The Shock Doctrine is an ideology that surfaced about 50 years ago and it is the idea that the government uses fear from conflicts to distract and over encumber citizens so that certain laws that would normally be denied can be legislated. This happens in the wake of disasters and conflicts when citizens are too emotionally and physically battered to put up any resistance to the laws being passed by the government. Generally the laws being passed during this time of conflict revolve around Milton Friedman’s neoliberal idea of a free market and that there should be little restrictions that surround corporations. These laws give corporations vast amounts of economic freedom and cause them and their business to economically sky rocket. The Shock Doctrine has been used to forward legislation by several governments such as; Chile, Russia, Britain, and even the United States.

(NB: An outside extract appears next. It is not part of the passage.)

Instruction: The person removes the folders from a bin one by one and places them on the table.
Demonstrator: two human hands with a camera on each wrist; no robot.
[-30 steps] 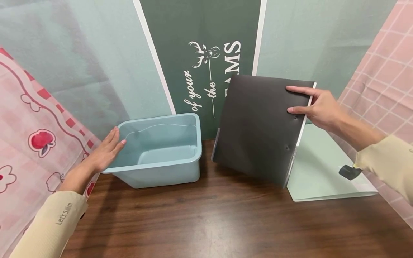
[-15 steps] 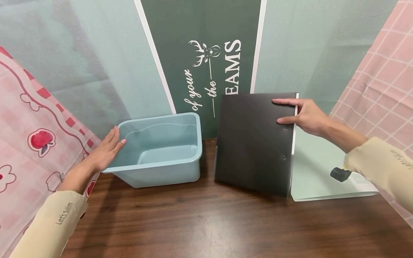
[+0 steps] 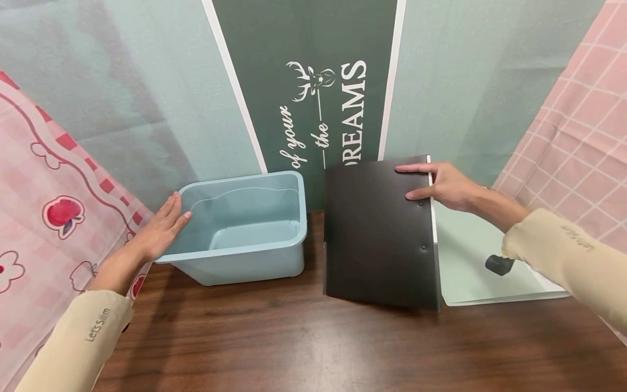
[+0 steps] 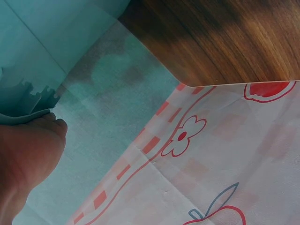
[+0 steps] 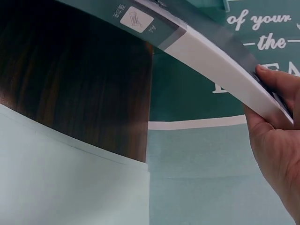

Naomi Klein calls the Shock Doctrine an ideology, but what makes it an ideology. To answer this question ideology must be defined; sociologists would define ideology as knowledge that has been distorted by social, economic, or political interests. The Shock Doctrine uses the crippling capability of fear and panic to obscure the population’s beliefs causing them either to not stop or support government’s legislature that they normally would not. For example, the United States used 9/11 to push through neoliberal reforms and privatize the U.S. military, this is not a regulation that would have passed in a non-chaotic time and the government used the fear and confusion of the people to pass this reform (Klein, 2007).
The Shock Doctrine is very apparently there to benefit the upper class of societies and harm the lower class. In Russia for example, Boris Yeltsin us...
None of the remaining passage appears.